*WHAT THE TASK REQUIRES:*
Please give back word for word the lines below, from the first one through the one with "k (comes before".

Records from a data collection
------------

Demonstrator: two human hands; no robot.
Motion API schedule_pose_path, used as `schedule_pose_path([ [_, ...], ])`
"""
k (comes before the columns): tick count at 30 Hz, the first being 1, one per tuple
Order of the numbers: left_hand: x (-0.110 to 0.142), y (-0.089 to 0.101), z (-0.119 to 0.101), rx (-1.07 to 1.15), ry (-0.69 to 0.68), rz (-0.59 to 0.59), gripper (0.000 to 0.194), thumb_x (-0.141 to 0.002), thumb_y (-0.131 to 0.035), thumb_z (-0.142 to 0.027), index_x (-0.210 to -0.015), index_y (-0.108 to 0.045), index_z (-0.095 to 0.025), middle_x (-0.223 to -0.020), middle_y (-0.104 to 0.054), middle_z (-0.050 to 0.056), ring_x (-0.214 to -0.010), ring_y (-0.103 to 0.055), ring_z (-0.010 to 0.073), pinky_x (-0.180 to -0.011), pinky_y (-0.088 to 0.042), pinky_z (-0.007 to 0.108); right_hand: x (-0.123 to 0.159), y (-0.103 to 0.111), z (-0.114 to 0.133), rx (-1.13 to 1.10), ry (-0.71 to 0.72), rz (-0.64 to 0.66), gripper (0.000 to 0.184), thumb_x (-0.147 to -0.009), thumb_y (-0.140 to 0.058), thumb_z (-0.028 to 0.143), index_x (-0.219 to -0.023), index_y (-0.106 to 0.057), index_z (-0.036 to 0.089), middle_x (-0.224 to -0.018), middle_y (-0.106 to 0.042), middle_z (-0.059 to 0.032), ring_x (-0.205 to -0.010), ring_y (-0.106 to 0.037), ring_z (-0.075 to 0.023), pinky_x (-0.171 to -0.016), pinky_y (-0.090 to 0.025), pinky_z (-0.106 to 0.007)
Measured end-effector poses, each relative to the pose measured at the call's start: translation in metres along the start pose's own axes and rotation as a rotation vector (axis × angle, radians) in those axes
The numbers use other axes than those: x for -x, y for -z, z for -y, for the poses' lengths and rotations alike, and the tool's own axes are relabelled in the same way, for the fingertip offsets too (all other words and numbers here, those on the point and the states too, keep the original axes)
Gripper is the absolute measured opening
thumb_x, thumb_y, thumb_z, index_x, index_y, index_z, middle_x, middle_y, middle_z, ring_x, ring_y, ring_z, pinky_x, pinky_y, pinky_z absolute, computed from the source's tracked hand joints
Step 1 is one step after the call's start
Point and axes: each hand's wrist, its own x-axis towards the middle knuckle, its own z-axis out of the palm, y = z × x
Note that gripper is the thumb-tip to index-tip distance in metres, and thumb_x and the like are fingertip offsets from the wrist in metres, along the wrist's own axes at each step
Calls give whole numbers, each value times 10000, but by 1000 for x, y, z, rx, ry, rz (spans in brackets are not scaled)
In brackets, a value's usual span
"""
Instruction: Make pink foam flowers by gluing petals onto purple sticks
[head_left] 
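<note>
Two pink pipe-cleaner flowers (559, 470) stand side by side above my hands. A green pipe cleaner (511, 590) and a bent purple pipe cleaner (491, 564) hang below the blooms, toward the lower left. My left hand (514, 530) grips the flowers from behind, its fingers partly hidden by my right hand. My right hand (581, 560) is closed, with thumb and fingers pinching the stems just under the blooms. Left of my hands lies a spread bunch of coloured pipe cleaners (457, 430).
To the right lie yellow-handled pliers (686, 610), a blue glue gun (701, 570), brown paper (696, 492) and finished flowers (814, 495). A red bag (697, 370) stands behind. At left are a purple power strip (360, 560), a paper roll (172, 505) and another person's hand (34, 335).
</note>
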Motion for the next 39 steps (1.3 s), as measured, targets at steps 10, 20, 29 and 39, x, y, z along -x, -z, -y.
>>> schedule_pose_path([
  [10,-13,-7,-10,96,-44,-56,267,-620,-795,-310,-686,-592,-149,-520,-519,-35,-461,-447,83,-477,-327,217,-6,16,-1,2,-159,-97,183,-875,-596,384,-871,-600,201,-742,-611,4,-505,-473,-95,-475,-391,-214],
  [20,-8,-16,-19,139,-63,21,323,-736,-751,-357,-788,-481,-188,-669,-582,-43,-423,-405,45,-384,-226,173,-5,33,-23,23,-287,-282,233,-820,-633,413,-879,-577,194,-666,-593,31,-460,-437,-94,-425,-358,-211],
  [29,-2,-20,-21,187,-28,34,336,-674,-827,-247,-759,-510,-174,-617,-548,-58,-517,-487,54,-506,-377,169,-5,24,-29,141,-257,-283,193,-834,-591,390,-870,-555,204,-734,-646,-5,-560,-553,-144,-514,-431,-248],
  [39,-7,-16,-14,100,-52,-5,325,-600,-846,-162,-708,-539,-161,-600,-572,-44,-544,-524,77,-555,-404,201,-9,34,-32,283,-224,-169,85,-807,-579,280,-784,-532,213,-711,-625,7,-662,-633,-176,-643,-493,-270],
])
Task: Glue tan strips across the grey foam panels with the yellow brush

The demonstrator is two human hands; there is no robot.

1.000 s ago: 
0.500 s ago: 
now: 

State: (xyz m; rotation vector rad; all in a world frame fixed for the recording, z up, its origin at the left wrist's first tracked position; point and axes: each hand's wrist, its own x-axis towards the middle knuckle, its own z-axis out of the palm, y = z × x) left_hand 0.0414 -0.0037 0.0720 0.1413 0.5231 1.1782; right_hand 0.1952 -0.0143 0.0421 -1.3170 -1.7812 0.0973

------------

*RESPONSE TO THE TASK:*
Demonstrator: two human hands; no robot.
Motion API schedule_pose_path, used as `schedule_pose_path([ [_, ...], ])`
"""
k (comes before the columns): tick count at 30 Hz, the first being 1, one per tuple

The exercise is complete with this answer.